The recent GTC 2025 show highlighted significant advancements in agentic AI, especially in coding capabilities. These breakthroughs are driven by benchmarks like SWE-bench, which measures how well AI models can solve coding issues. In just a few months, the best AI models moved from resolving only 1.96% of problems to 55%, showing rapid improvement. Other benchmarks like GAIA and BIRD track the performance of AI in various tasks, including SQL generation. Key industry leaders anticipate that within a year, AI could be responsible for nearly all coding tasks, enhancing programmer productivity significantly, although human oversight will remain crucial. This growing capability indicates a shift toward AI being an integral part of software development.
Last week’s GTC 2025 show marked a significant moment for agentic AI, showcasing its potential in the tech world. Behind the scenes, the technology has been evolving rapidly, as seen in recent coding benchmarks like SWE-bench and GAIA. These improvements have raised expectations about the future capabilities of AI agents in software development.
In the past, AI-generated code was often too buggy or insecure for practical use. However, this situation is changing fast. AI models are now producing more reliable code, making them more useful for developers. SWE-bench, created by researchers at Princeton University, evaluates how effectively language models like Meta’s Llama and Anthropic’s Claude can tackle common software issues. Initially, these models struggled, with even the best performing at just under 2%. Now, they are resolving over 55% of coding issues on a revised benchmark.
Another benchmark, GAIA, measures general AI assistant capabilities, including reasoning and tool-use proficiency. A year ago, the top score on this test was 14. Today, advancements have taken the top score to approximately 53, indicating rapid progress.
Additionally, the BIRD benchmark assesses how well AI can convert natural language into SQL queries. The accuracy of top models has improved significantly, now reaching 77% compared to human performance at around 92%. These advancements in AI-driven coding have led experts, including top executives from Nvidia and Anthropic, to believe we may soon see AI generating 90% of code.
Jensen Huang, CEO of Nvidia, envisions a future where computers create software based on human input, marking a shift from traditional coding practices. While some experts remain cautious, noting that the best AI tools still require human oversight, the potential for increased productivity is evident.

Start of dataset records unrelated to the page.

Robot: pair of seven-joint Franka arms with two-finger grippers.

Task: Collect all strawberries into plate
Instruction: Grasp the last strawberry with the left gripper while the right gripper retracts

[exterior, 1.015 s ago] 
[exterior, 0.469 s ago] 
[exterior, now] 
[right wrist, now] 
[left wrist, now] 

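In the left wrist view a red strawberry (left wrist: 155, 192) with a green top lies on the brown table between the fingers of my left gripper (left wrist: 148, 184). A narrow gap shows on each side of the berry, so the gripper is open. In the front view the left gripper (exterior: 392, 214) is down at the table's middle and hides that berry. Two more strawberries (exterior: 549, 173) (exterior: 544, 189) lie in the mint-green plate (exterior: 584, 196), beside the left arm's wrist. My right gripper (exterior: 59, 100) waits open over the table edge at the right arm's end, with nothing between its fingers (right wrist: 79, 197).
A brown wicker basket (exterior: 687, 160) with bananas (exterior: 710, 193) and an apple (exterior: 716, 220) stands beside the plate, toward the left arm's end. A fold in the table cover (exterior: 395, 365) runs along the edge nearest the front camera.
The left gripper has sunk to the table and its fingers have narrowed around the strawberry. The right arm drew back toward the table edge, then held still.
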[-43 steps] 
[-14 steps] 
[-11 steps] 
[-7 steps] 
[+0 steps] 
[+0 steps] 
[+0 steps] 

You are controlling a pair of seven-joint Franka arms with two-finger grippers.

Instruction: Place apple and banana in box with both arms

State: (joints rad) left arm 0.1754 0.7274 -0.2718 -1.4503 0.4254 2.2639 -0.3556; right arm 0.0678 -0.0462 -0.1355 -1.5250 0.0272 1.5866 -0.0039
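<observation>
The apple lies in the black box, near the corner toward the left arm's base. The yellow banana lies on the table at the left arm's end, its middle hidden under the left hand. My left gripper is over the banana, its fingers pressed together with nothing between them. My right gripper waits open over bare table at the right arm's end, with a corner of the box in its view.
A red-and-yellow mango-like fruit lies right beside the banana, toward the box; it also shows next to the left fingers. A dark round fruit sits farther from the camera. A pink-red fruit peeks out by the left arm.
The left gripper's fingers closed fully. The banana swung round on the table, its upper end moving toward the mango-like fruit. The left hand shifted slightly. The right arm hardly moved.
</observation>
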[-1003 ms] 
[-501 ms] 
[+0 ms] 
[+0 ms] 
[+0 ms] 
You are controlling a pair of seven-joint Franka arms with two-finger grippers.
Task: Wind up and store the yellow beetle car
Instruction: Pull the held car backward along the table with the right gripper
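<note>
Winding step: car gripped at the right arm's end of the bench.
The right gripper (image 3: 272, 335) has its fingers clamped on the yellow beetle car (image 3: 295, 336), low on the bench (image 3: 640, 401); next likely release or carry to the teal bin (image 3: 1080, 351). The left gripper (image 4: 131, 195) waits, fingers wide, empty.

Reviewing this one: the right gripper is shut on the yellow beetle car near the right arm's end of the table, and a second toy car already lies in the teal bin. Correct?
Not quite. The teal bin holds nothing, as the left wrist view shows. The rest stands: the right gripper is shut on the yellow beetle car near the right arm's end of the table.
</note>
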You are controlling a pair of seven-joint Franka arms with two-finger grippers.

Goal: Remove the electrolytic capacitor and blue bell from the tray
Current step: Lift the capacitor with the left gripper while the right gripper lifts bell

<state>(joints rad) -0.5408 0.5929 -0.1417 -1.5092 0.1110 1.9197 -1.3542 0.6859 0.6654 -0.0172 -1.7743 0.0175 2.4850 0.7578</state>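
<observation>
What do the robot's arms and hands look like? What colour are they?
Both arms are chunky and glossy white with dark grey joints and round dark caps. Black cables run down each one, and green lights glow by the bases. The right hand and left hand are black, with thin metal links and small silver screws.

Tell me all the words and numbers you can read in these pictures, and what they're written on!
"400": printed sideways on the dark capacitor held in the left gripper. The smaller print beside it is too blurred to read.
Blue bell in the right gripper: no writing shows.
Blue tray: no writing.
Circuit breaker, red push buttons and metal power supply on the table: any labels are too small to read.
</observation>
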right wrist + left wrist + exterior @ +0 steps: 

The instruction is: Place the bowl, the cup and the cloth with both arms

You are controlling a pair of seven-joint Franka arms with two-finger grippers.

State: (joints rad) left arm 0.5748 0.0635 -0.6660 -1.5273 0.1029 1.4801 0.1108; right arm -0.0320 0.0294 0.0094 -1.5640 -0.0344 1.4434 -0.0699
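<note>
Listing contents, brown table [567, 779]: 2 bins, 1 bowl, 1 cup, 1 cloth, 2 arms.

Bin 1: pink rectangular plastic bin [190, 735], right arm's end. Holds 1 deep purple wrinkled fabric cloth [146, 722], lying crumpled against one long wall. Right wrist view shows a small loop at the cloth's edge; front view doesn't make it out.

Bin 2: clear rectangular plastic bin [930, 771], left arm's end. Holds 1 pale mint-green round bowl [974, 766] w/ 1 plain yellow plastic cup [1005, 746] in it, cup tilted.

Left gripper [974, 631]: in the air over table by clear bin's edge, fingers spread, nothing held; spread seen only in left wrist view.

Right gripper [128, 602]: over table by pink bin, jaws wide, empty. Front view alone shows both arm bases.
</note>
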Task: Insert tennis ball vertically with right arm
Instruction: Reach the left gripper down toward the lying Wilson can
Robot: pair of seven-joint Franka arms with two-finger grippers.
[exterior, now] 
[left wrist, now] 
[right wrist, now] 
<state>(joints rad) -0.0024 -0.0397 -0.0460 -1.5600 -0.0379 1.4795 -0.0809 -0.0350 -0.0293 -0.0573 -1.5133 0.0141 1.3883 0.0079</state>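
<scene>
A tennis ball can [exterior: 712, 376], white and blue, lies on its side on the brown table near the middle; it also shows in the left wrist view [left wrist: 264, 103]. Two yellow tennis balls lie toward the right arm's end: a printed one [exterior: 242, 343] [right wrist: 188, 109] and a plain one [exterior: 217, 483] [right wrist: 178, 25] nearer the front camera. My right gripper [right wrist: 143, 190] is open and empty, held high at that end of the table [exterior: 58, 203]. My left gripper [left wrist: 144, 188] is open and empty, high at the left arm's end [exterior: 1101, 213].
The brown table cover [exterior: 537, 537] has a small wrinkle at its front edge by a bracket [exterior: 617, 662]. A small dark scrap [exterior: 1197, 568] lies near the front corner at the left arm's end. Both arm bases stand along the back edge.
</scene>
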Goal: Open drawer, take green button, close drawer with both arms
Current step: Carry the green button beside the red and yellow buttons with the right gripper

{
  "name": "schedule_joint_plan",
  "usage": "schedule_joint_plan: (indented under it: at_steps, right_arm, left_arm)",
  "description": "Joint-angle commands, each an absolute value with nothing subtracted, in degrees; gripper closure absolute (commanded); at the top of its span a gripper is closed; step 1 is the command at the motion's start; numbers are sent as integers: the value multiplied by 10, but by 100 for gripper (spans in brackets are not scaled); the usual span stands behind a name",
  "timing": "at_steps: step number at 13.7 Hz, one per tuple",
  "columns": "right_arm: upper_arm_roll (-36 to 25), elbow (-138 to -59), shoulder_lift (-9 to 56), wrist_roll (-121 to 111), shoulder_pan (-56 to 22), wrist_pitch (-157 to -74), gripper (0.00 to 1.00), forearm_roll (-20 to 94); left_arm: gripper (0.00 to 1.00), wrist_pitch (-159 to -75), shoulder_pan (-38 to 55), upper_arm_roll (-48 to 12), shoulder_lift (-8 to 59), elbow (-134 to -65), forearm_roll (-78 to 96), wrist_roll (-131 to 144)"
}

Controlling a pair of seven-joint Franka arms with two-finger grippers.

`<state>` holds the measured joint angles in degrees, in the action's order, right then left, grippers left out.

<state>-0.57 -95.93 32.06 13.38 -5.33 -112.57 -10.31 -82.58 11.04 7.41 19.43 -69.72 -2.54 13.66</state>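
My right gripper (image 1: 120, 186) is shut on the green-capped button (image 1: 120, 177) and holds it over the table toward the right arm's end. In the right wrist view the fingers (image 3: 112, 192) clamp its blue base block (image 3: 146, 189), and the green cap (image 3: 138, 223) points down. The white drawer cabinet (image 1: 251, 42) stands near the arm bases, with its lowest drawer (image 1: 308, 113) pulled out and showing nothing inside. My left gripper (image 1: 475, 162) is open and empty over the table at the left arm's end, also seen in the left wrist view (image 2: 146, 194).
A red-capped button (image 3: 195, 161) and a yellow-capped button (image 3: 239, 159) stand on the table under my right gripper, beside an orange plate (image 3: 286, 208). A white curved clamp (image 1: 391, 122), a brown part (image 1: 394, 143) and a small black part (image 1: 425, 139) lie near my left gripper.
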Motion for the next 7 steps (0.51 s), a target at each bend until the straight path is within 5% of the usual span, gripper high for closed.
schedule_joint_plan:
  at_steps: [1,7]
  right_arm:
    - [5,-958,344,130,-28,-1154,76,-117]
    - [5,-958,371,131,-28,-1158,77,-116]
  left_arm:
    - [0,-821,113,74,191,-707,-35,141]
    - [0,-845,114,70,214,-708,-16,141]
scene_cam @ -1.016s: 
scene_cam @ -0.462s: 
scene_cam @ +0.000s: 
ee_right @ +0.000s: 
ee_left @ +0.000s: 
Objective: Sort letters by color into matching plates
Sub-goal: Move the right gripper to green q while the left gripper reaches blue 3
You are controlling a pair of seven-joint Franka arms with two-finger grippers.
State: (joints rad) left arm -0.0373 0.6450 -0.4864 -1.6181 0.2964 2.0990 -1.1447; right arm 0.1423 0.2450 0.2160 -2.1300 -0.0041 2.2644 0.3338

As tools like coding assistants continue to develop, they are expected to make programming more efficient, allowing humans to focus on refining and improving AI-generated code rather than starting from scratch. Concerns about code quality, ambiguity in language, and AI’s tendency to produce misleading results persist but are becoming less of a hurdle as technology evolves.
In summary, the capabilities of AI in software development are expanding quickly. With benchmarks showing significant improvements, we are likely moving towards a future where AI plays an increasingly central role in coding tasks, significantly enhancing programmer productivity.
Keywords: agentic AI, coding benchmarks, AI-generated code, SWE-bench, GAIA
Secondary keywords: software development, AI assistants, programming efficiency
What are benchmarks for Agentic AI’s coding ability?
Benchmarks are tests or standards used to measure the performance of AI in coding tasks. They help show how well Agentic AI can write and understand code compared to human programmers.
How does Agentic AI perform compared to human coders?
Agentic AI shows impressive results, often completing coding tasks quickly and accurately. However, it may not always match the creativity and problem-solving skills of experienced human coders.
What types of coding tasks can Agentic AI handle?
Agentic AI can handle various coding tasks, like writing scripts, debugging code, and even creating full applications. It works well with popular programming languages like Python, Java, and JavaScript.
Can Agentic AI learn from its coding mistakes?
Yes, Agentic AI can improve over time by learning from its mistakes. This means it can adapt and become better at coding tasks based on feedback and new examples.
Is Agentic AI suitable for professional software development?
While Agentic AI is useful for many coding tasks, it works best as a tool to assist human programmers. Its strengths lie in efficiency, while human developers bring creativity and critical thinking to the table.